__TASK TO COMPLETE__.
Search term "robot": work out how many lines of the data below contain it, and answer with that number alone.

Records from a collection:
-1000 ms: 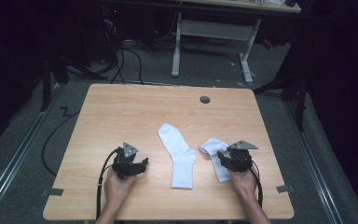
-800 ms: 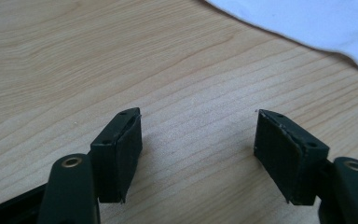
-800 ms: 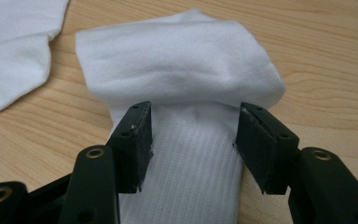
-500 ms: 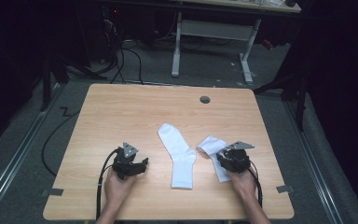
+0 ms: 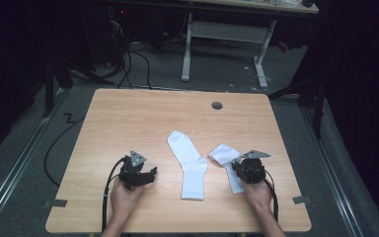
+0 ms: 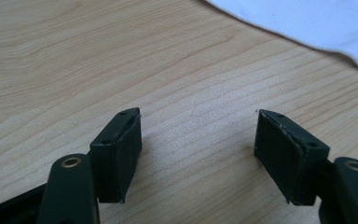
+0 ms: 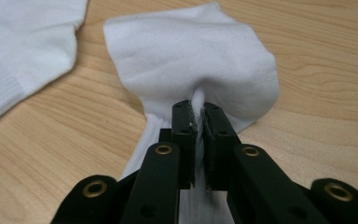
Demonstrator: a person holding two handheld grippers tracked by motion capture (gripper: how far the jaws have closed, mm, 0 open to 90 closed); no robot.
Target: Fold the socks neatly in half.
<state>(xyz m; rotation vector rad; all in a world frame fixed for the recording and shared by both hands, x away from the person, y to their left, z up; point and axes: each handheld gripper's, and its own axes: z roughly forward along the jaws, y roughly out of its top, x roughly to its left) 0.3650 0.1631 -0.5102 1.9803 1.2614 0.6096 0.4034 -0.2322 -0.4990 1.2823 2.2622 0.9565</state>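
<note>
Two white socks lie on the wooden table (image 5: 128, 123). One sock (image 5: 190, 163) is spread flat in the middle. The other sock (image 5: 223, 154) is folded over to its right. My right gripper (image 5: 240, 170) sits low on that folded sock. Its jaws have just been closing, and in the right gripper view they (image 7: 198, 109) pinch a ridge of the sock's cloth (image 7: 191, 51). The flat sock's cuff (image 7: 23, 42) shows at that view's top left. My left gripper (image 5: 150, 174) rests left of the flat sock, open (image 6: 198, 133) over bare wood, with the sock's edge (image 6: 307, 23) beyond it.
A round cable hole (image 5: 216, 105) sits near the table's far edge. Grey tape marks (image 5: 55, 203) (image 5: 301, 200) flank the front corners. Behind the table stand another desk's white legs (image 5: 187, 49), with cables (image 5: 128, 64) on the floor.
Both hands stayed where they were. The folded sock's cloth by the right gripper looks slightly more gathered than before.
</note>
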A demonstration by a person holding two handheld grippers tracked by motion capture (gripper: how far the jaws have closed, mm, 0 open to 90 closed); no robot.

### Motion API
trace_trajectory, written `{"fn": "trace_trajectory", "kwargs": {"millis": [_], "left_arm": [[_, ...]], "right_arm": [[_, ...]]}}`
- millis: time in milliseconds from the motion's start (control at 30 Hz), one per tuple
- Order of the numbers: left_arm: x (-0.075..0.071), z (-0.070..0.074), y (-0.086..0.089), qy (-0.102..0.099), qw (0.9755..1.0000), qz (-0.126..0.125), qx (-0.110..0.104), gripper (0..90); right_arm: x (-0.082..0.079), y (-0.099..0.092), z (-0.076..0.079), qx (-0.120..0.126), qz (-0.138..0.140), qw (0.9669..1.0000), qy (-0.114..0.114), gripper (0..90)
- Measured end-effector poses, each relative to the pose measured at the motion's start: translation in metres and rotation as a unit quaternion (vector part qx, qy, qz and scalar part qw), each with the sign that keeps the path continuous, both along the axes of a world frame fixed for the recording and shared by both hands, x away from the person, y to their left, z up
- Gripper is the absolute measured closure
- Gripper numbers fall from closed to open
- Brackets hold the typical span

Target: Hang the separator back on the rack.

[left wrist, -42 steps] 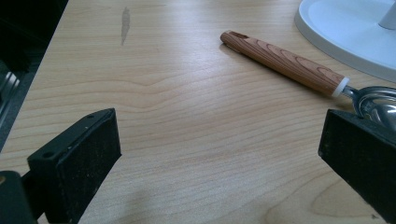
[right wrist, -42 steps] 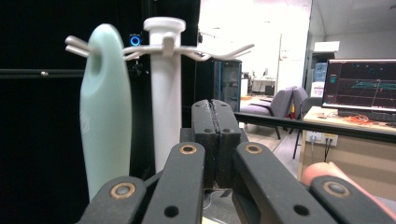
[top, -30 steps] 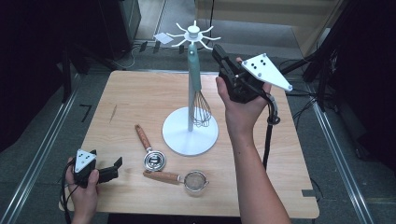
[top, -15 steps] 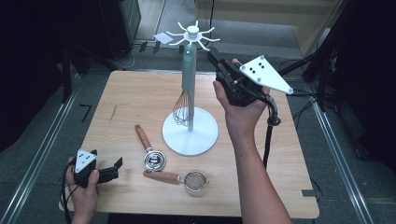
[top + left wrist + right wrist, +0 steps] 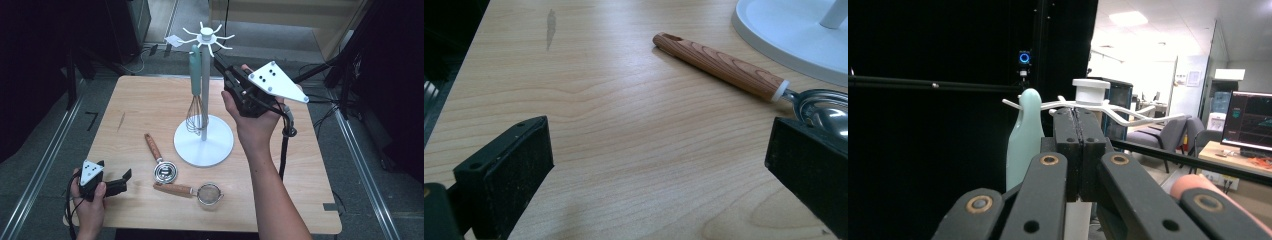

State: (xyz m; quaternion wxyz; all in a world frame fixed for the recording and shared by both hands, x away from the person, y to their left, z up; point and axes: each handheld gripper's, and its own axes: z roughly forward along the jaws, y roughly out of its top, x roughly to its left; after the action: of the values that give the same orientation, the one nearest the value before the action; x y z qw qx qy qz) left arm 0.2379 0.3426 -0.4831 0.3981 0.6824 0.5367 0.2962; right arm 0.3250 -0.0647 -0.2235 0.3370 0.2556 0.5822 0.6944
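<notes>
1. High view: a person's right hand-held gripper (image 5: 222, 67) hangs raised beside the top of a white utensil stand (image 5: 204, 142), jaws pressed together with nothing between them; just beside it a whisk (image 5: 195, 102) with a mint-green handle hangs from one of the stand's hooks, its wire head low near the pole. The left hand-held gripper (image 5: 125, 181) rests at the near left edge of the wooden surface (image 5: 295, 195), jaws spread wide and empty; a wood-handled scoop (image 5: 161, 162) and a small wood-handled strainer (image 5: 192, 191) lie between it and the stand's round base.

2. Left gripper view: the two black jaws stand far apart over bare wood, gripping nothing; the scoop (image 5: 744, 75) lies ahead and to the right — its steel bowl partly hidden behind the right jaw; the rim of the stand's white base (image 5: 789, 37) curves across the upper right corner.

3. Right gripper view: the right hand-held gripper (image 5: 1079, 120) has its jaws fully shut, pad against pad, holding nothing; straight behind them rises the stand's white cap with its radiating hooks (image 5: 1090, 97); the whisk's mint-green handle (image 5: 1024, 137) hangs from a hook just to the left of the jaws — whether it touches them cannot be told.
</notes>
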Motion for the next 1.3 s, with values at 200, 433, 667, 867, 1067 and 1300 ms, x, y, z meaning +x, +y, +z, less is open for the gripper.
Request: {"fn": "trace_trajectory", "kwargs": {"millis": [200,433,667,867,1067,1300], "left_arm": [[-0.002,0.002,-0.006,0.001,0.9998,-0.013,0.016,0.0],[-0.005,0.009,-0.023,0.004,0.9984,-0.057,-0.001,0.0],[-0.010,0.010,-0.034,0.023,0.9982,-0.055,-0.007,43.3],[-0.010,0.003,-0.041,0.075,0.9944,-0.073,-0.015,71.7],[-0.007,-0.002,-0.050,0.103,0.9903,-0.094,-0.010,87.8],[-0.008,-0.004,-0.060,0.113,0.9878,-0.108,-0.001,90.0]], "right_arm": [[-0.001,-0.008,-0.006,-0.006,0.003,0.9999,0.014,90.0],[-0.002,-0.019,-0.033,-0.030,-0.004,0.9984,0.047,88.2],[-0.012,-0.032,-0.071,-0.042,-0.005,0.9956,0.084,86.2],[-0.022,-0.036,-0.097,-0.059,-0.004,0.9929,0.103,84.3],[-0.035,-0.039,-0.130,-0.072,0.000,0.9889,0.130,80.6],[-0.045,-0.044,-0.164,-0.077,0.003,0.9831,0.166,77.0]]}}
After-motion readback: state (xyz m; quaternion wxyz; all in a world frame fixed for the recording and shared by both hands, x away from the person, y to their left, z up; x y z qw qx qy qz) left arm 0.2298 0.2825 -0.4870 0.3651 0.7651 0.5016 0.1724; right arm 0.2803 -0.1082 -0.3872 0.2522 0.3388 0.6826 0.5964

__RESULT FOR THIS TASK__.
2